__WHAT IS BEING ASKED__
Please write out exactly the lines of the data below from the line holding "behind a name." through the line holding "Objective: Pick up", and leave out the rest.

Source data
####################
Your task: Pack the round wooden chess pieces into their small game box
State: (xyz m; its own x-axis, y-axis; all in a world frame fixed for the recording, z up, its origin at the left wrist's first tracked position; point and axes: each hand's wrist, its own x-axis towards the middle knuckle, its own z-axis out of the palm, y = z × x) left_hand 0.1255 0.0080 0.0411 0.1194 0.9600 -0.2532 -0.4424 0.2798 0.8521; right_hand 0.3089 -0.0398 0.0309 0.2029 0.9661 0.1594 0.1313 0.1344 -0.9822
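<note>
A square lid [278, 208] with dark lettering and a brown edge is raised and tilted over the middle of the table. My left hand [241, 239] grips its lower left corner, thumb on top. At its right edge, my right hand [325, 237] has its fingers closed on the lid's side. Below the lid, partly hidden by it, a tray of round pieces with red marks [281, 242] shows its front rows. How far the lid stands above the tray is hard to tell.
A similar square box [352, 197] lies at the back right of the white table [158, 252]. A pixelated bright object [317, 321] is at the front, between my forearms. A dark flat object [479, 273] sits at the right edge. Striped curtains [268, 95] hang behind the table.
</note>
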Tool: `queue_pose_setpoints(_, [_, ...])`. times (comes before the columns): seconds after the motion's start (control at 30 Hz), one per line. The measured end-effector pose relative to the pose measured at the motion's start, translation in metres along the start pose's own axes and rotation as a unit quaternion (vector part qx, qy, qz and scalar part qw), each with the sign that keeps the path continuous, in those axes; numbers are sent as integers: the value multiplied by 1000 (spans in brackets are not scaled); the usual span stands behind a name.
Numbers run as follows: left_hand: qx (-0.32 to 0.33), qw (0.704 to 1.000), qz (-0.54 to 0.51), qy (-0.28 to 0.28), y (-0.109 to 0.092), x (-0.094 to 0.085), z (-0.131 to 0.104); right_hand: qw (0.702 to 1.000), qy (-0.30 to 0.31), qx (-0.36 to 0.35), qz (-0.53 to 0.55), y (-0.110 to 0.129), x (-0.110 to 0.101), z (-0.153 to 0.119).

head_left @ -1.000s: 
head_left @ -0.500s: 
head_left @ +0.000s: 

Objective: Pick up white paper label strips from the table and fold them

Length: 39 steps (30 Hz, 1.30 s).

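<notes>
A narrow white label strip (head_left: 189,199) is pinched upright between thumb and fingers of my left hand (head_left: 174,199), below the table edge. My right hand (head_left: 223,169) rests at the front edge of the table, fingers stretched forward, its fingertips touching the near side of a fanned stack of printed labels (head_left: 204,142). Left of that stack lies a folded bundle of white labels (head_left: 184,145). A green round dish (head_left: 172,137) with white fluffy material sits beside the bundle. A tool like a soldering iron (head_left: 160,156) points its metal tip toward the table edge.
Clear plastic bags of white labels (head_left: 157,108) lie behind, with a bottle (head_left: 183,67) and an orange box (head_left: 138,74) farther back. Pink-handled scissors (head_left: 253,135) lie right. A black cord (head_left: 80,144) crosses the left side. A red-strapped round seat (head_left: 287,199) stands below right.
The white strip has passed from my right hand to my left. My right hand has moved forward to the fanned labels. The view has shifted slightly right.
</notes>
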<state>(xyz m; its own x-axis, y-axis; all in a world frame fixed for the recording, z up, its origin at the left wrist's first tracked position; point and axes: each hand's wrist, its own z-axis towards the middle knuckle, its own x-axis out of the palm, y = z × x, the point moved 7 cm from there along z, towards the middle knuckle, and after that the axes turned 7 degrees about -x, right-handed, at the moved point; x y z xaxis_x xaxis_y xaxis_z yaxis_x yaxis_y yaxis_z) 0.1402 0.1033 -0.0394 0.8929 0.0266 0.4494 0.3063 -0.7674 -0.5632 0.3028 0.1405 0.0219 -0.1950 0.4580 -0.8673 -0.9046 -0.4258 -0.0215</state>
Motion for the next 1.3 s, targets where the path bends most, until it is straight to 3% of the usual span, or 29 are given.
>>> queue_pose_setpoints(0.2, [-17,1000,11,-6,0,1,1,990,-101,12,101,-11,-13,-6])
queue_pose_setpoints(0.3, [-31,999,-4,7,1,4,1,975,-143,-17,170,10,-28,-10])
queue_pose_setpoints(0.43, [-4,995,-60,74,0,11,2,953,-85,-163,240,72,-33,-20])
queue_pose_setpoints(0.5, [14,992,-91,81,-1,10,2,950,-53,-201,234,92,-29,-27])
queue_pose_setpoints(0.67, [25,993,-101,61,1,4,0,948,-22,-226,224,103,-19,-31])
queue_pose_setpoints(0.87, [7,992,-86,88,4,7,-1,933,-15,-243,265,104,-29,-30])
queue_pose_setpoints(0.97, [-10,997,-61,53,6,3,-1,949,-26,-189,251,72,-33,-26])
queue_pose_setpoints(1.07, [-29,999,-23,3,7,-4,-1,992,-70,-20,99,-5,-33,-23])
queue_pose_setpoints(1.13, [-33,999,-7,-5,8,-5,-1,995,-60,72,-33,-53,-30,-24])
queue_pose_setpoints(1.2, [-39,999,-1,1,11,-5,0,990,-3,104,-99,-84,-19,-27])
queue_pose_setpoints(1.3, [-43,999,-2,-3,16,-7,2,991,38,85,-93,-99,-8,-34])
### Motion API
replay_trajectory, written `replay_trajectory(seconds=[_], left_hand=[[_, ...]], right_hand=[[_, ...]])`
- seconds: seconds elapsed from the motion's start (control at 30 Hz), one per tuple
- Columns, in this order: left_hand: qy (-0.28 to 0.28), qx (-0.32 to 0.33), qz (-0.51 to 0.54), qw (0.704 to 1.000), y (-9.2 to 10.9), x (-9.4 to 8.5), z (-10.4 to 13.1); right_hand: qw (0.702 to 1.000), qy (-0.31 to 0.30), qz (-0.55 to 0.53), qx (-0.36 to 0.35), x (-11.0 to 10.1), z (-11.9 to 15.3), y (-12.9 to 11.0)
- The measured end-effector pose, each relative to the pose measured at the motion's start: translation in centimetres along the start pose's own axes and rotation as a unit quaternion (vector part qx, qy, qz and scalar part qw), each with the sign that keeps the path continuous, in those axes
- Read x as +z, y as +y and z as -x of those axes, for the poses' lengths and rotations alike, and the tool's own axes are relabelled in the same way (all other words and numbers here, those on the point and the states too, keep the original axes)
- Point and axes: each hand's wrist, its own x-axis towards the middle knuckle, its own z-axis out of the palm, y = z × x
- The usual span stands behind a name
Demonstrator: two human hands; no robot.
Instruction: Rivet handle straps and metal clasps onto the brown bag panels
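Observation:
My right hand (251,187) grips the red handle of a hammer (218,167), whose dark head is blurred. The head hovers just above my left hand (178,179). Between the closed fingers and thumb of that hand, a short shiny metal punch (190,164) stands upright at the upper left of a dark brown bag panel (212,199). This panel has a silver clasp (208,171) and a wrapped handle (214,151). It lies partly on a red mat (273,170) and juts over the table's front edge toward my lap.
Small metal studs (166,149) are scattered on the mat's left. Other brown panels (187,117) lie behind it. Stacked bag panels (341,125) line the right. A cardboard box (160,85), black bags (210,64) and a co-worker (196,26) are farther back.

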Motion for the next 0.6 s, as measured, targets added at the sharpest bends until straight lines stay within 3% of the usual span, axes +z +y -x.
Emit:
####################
__WRITTEN SOLUTION__
Tool: `queue_pose_setpoints(_, [_, ...])`. times (comes before the columns): seconds after the motion's start (control at 30 Hz), one per line. The measured end-effector pose relative to the pose measured at the motion's start, translation in metres along the start pose's own axes and rotation as a unit quaternion (vector part qx, qy, qz and scalar part qw), each with the sign that keeps the path continuous, in those axes; numbers are sent as integers: the value multiplied by 1000 (spans in brackets are not scaled); the usual span stands behind a name.
Numbers run as follows: left_hand: qx (-0.32 to 0.33), qw (0.704 to 1.000), qz (-0.54 to 0.51), qy (-0.28 to 0.28), y (-0.109 to 0.092), x (-0.094 to 0.085), z (-0.131 to 0.104); right_hand: qw (0.702 to 1.000), qy (-0.30 to 0.31), qx (-0.36 to 0.35), qz (-0.53 to 0.55), y (-0.110 to 0.129), x (-0.110 to 0.101), z (-0.153 to 0.119).

head_left @ -1.000s: 
head_left @ -0.500s: 
head_left @ +0.000s: 

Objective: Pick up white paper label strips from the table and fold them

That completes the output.